- Tim wrote:
- To get ripped, the usual thing is the need to loose the fat you have in order to get a lower body fat percentage. Diet and Exercise are the best way to do it. Assuming your diet is clean, the next step is exercise.
To maximise loosing fat you want to keep your heart at 50%-60% of its Max (below the Cardio limit!!) For as long as possible. Circuit trading is better at raising your heart rate AND sustaining it at the raised level for a longer period of time.
Conventional training will give peeks and troughs, thus lowering fat burning potential.
It’s a very common misconception.
Elevated heart rate and cardiovascular activity (that is, activity of the internal body not the person) are two mutually exclusive things.
Short explanation of what “cardio” is when compared to non-cardio:
• During aerobic activity, heart rate increases, stroke volume increases, and cardiac output greatly increases. Oxygen extraction increases, peripheral vascular resistance drops, and blood pressure changes with a rise in systolic and a drop in diastolic.
• At the other end of the spectrum is isometric exercise, which results in heart rate increase, but stroke volume remains the same due to increases in vascular resistance, and cardiac output rises only a bit. Both systolic and diastolic pressure rise. Oxygen extraction increases only a bit.

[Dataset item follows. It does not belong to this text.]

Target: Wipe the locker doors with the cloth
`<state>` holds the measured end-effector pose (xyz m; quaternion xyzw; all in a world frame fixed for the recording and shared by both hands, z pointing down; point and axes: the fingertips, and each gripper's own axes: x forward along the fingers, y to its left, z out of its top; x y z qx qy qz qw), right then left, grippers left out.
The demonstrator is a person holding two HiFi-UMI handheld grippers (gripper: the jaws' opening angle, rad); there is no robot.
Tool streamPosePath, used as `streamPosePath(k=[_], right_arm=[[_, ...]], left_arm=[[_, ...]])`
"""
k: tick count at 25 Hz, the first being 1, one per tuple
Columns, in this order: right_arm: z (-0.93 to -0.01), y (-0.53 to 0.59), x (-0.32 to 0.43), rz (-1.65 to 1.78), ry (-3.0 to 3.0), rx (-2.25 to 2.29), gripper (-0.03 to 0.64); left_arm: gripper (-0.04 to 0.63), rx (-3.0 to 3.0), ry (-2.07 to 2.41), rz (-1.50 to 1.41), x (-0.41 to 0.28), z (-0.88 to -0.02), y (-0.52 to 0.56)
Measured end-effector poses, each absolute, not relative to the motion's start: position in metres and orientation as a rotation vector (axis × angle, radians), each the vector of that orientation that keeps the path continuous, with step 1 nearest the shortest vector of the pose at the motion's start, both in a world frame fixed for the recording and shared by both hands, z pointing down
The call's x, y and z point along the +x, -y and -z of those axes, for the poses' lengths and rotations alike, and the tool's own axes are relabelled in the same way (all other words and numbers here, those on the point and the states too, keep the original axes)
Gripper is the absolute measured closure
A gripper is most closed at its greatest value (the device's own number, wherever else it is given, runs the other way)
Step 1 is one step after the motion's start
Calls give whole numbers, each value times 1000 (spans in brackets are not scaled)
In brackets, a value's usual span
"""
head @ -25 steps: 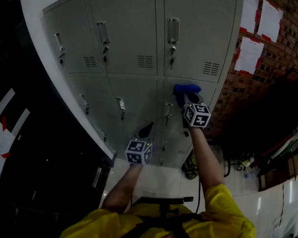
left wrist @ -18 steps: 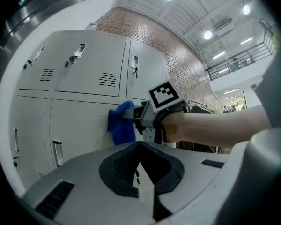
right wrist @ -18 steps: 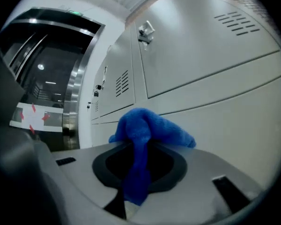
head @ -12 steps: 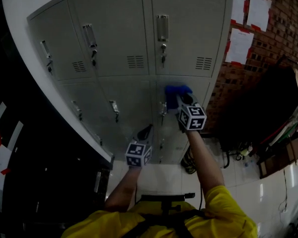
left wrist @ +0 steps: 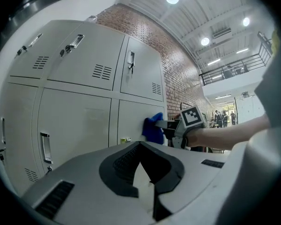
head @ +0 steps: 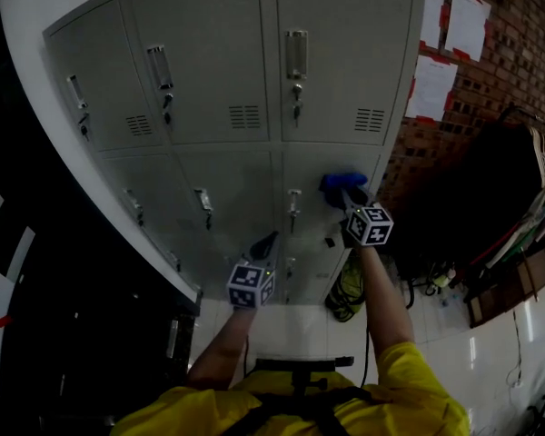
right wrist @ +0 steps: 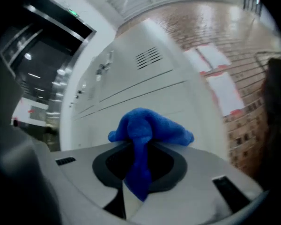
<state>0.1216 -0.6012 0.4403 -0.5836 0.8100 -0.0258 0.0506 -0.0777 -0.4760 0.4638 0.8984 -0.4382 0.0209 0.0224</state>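
right gripper (head: 349, 198): jaws clamped on a blue cloth (head: 342, 183). in the right gripper view a strip of the cloth runs down between the jaws and the rest bunches out ahead of them. the cloth sits at the upper right corner of the lower right locker door (head: 313, 166), just below the seam with the upper row. the head view is dim; the cloth appears to be pressed against the door panel, and the left gripper view shows it against that same door.

left gripper (head: 264, 242): jaws together, nothing between them. it is held lower, in front of the lower middle door (head: 241, 189), apart from the cloth and not seen touching the lockers (head: 218, 71).

surroundings: a brick wall (head: 500, 53) stands to the right of the lockers, with white paper sheets (head: 429, 89) fixed to it. the person's yellow sleeve (head: 418, 389) shows at the bottom edge.
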Motion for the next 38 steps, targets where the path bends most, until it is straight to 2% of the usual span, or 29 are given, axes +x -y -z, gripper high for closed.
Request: streamPosePath(k=[3,5,9,12,18,23,26,33,36,38], right_arm=[[-449,618,26,-41,-2652,-1693,543],[-451,626,-23,0,-2680,-1617,543],[-450,625,-50,40,-2670,-1578,543],[-446,612,-1,3,-2613,-1659,543],[-514,589,191,196,-2352,-2050,543],[-558,597,215,294,-2339,-2013,543],[-549,597,169,283,-2416,-1831,543],[-522,621,-32,207,-2711,-1428,543],[-525,625,-58,210,-2722,-1451,543],[-523,619,-48,184,-2705,-1475,543]], left_arm=[[594,2767,1382,-67,-88,-468,480],[594,2755,1399,-66,-94,-466,480],[595,2741,1397,-72,-100,-467,476],[595,2737,1376,-76,-98,-473,478],[594,2746,1310,-85,-81,-485,478],[594,2764,1286,-75,-77,-485,475],[594,2745,1311,-77,-85,-488,477],[595,2692,1401,-69,-113,-485,472],[594,2676,1429,-54,-124,-482,468],[595,2671,1437,-52,-128,-483,469]])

(!) Important to notice that at non-cardio exercises oxygen extraction increases at an insignificant amount.
The reason I want to make this clear is the newly “fashioned” rubbish of the so called “after burner affect” which has been taken completely out of proportion by people who never read a case study in their lives and probably know as much science as a termite.

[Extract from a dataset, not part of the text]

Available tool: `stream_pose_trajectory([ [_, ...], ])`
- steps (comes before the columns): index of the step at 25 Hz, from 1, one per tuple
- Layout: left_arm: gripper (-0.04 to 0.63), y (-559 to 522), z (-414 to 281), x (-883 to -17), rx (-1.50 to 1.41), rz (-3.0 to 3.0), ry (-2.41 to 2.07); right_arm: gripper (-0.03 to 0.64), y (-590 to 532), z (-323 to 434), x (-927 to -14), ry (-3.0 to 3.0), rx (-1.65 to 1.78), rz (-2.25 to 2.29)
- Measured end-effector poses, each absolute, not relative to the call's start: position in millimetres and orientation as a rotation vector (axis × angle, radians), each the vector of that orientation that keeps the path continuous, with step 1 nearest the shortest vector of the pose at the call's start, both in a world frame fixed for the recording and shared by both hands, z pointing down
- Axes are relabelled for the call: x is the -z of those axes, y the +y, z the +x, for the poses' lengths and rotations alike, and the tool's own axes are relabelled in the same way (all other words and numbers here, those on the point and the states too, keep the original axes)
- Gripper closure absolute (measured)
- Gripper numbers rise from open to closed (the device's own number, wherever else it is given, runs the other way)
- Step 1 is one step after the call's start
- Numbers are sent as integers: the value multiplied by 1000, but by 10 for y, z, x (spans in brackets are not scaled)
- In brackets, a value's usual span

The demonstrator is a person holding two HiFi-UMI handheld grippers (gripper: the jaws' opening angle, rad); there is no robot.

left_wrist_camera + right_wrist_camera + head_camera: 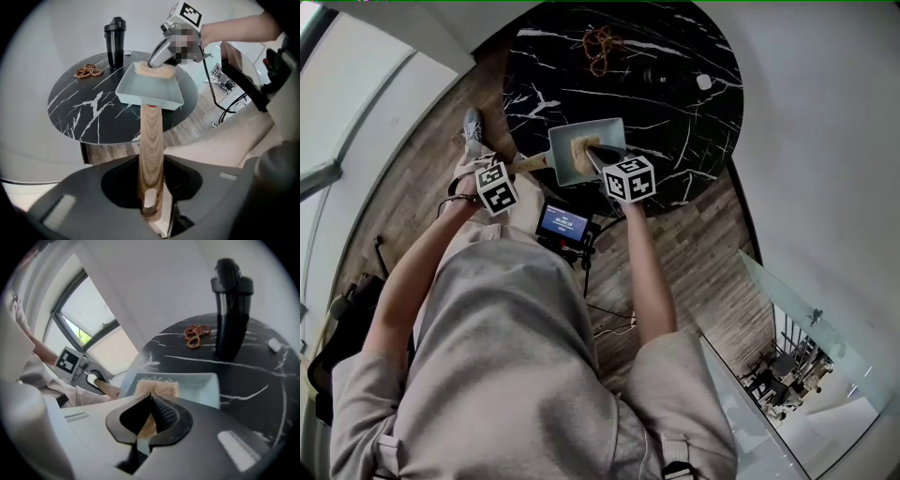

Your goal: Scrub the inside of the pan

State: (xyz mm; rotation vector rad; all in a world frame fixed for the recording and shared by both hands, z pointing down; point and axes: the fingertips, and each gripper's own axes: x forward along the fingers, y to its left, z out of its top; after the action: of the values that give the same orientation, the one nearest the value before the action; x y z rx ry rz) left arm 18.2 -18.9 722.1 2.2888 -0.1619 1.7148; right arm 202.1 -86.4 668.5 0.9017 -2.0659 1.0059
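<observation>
A pale grey-blue square pan (605, 134) rests on the near edge of a round black marble table (675, 112). My left gripper (152, 206) is shut on the pan's wooden handle (152, 136), which runs straight out to the pan (150, 91). A tan fibrous scrub pad (579, 150) lies inside the pan by its far wall (154, 71). My right gripper (150, 397) is shut on the scrub pad (157, 386) and presses it down into the pan (201, 385). In the head view the left gripper (523, 166) is at the handle and the right gripper (592, 155) is over the pan.
A tall black bottle (115, 42) stands at the back of the table, with a brown bead bracelet (88, 71) beside it. A small white object (704, 82) lies near the far right edge. A device with a lit screen (562, 223) sits below the table's near edge. The floor is wood.
</observation>
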Motion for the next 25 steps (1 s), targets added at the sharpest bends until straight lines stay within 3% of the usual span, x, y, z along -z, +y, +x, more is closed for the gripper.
stream_pose_trajectory([
  [5,483,-172,190,-7229,-1720,2285,-164,597,-1130,2593,-6777,-1854,-694,1077],
  [10,485,-169,180,-7246,-1717,2284,-163,597,-1242,2642,-6959,-1751,-546,1025],
  [25,502,-168,196,-7269,-1714,2283,-179,597,-1266,2475,-7199,-1703,-600,1002],
])
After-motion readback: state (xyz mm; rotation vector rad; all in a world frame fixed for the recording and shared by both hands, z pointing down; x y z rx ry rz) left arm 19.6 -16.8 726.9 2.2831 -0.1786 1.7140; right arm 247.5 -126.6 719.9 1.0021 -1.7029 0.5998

It does exist and it does burn calories up to a certain amount but per a normal workout where you would burn 200-500 calories on average the added “after burn” affect is measured by an added 20-30 calories with NO affect for the remaining 24 hours or rubbish of that sort.
There is a big difference between the two methods of increasing heart rate. I would classify aerobic activity here as cardio, and isometric anaerobic activity here as non-cardio.

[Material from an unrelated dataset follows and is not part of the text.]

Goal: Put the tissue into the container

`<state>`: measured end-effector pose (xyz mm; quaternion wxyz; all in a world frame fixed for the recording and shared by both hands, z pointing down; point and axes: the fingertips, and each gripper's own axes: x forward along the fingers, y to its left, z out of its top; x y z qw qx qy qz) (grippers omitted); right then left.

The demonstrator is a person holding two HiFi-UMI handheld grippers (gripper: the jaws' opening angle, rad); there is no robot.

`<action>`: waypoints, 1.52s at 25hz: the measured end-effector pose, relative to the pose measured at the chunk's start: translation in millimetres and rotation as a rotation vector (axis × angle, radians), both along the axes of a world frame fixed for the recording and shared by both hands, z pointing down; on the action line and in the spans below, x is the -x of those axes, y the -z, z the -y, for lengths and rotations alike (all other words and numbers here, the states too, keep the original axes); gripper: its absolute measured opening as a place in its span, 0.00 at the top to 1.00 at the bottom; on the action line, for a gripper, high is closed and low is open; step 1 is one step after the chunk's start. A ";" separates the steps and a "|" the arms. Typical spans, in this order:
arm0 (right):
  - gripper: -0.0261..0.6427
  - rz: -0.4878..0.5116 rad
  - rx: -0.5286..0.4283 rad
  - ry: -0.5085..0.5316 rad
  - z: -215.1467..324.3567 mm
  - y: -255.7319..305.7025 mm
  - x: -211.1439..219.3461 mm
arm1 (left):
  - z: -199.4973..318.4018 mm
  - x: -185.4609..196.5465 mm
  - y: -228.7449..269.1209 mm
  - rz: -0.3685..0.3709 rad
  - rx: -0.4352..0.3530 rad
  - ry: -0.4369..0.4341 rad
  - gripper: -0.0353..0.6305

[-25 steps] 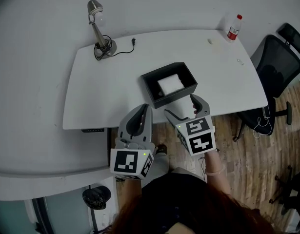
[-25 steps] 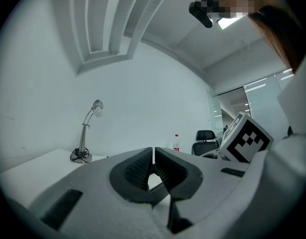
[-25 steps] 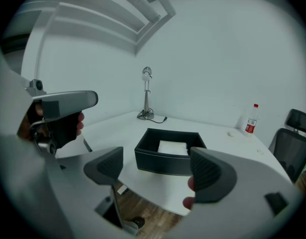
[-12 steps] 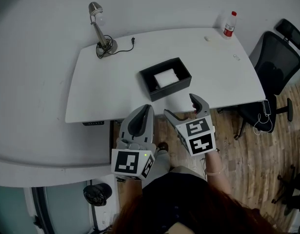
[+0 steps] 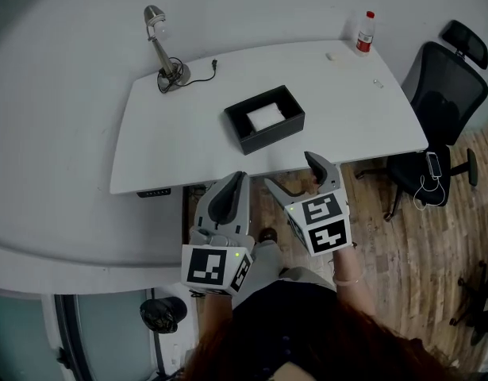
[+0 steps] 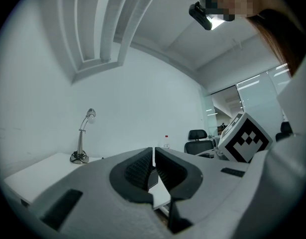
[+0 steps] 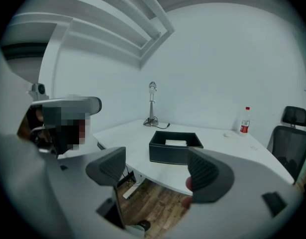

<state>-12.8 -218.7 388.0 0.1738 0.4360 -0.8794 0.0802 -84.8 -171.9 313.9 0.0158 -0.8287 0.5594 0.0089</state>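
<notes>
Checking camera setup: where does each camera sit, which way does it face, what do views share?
Head view: on the person's head, steeply down on desk and black container with tissue; left gripper, right gripper, hair show.
Left gripper view: on that gripper, level along shut jaws toward the desk lamp; right gripper's cube shows.
Right gripper view: on that gripper, tilted down at the container between open, empty jaws that just closed slightly.
Both gripper views share desk lamp, bottle.

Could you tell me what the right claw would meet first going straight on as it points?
Probably the near edge of the white table, with the black container just beyond; depth is unclear. The right claw, empty and open, jaws just closing slightly, aims a little downward.
</notes>
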 end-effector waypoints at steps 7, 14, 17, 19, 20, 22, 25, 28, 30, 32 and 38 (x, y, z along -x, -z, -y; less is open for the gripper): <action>0.37 0.010 -0.021 0.008 -25.0 3.4 -2.8 | -23.0 -6.1 -1.2 0.006 -0.003 -0.005 0.89; 0.59 0.010 -0.084 -0.061 -39.2 10.9 -16.9 | -42.9 -5.9 -2.6 0.011 -0.004 0.002 0.89; 0.61 0.029 -0.090 -0.076 -45.5 13.6 -22.5 | -49.8 -6.3 -2.6 0.022 -0.004 0.004 0.89; 0.66 0.037 -0.098 -0.089 -50.1 15.3 -26.5 | -54.1 -6.7 -3.8 0.029 -0.002 0.006 0.89; 0.69 0.042 -0.101 -0.091 -53.0 16.5 -27.8 | -56.1 -6.9 -4.9 0.032 0.000 0.008 0.89; 0.70 0.060 -0.110 -0.089 -59.3 20.5 -29.7 | -60.1 -8.3 -7.2 0.042 0.007 0.009 0.89; 0.78 0.088 -0.132 -0.105 -65.7 28.6 -35.1 | -64.4 -13.3 -8.5 0.056 0.013 -0.001 0.89; 0.85 0.096 -0.156 -0.124 -68.4 33.8 -40.6 | -64.6 -18.1 -7.6 0.065 0.012 -0.015 0.89; 0.88 0.098 -0.164 -0.132 -70.1 35.4 -44.8 | -64.9 -21.9 -7.0 0.070 0.010 -0.022 0.89; 0.90 0.099 -0.171 -0.138 -70.3 36.7 -48.4 | -64.3 -25.2 -6.9 0.072 0.008 -0.029 0.89; 0.93 0.086 -0.204 -0.136 -75.0 39.3 -49.8 | -64.7 -26.7 -13.2 0.071 0.018 -0.038 0.89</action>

(!) Resistance training is somewhere in the middle, depending on whether you are doing high rep low weight or low weights with high reps.
Here we face a question, assuming someone is being threatened by a gun and immediately his heart rate jumps through the roof – is it cardio?
Now, assuming he is being held at gun point for 20 minutes and throughout this entire time his heart rate is at 80% above its normal rate – does that mean that he did cardio for 20 minutes?
The answer is – no.
There was no aerobic activity since no muscles had to be “fuelled” by fast-rate oxygenation!
For that reason, while it is “possible” in theory to do cardio if you do body weight exercises such as Push-ups and Pull-ups etc. in practicality you’ll have to do them at a rate that is more or less 40-50 per minute for an average grown male and take no rest for at least 20 minutes (since fat and sugar burning starts roughly 8 minutes within the activity and at ~60-80% max heart rate.
Simple mathematics will show you that you’ll have to do… roughly 1000 to 2000 pull-ups within that given time in order for it to be considered proper cardio.
Needless to point out – this is hardly realistic or sensible to consider.
Despite what people believe, want to believe, think they know or have opinions on – real proper cardio is limited to very few “activities” and can only be validated by the measurement of oxygen intake per speed and difficulty level.
Now, since most of us are not interested in making it into a profession, suffice here to say that you should reach full “cardiac” capacity as long as you stick to these exercises and the “signs”.
• Riding a bicycle
• Riding a stationary bicycle (preferred)
• Skipping rope
(!) If you are in terrible shape walking will be a good choice but if you’re in decent shape, young, healthy and thin walking is likely to do precisely – nothing!
(These are not the scientific methods, yes!? These are simple ways a common person can “validate” that he did indeed reach – cardio)
• Sweat appears several minutes into the activity and remains throughout the activity
• Measured heart rate is at 50-80% max rate (220-age~)
• You “feel” that you are close to “losing your breath” while still being able to conduct a decent verbal conversation (if you can’t, it’s a bad sign that your physical activity surpasses your current ability to oxygenate your blood at its current circular rate)
You could also do something in the form of the ‘insanity’ but scientifically speaking if you want to limit the amount of time you spend doing it and maximize your results you are better off choosing one of the above exercises
Reasons that I could think of why circuit training can be effective:
Assuming you don’t add weight (rucksack, weight-vest, weight plates) and only do the exercises a-la-natural than adding more volume (something circuit training should do) will indeed build more muscle.
(Without going into the subject of fatigue)
So, yes, that can be one example, again, assuming you have a thing for body weight training only.
By the way, regarding your comment…
There is simply no correlation between getting “yoked” by losing body fat percentage and building further muscle mass.
According to several people here, circuit training is better for building muscle. Hence my question – how so?
So far I haven’t seen any logical reason.
That is not to say there isn’t one, it’s just hasn’t been presented but losing fat is not one of them.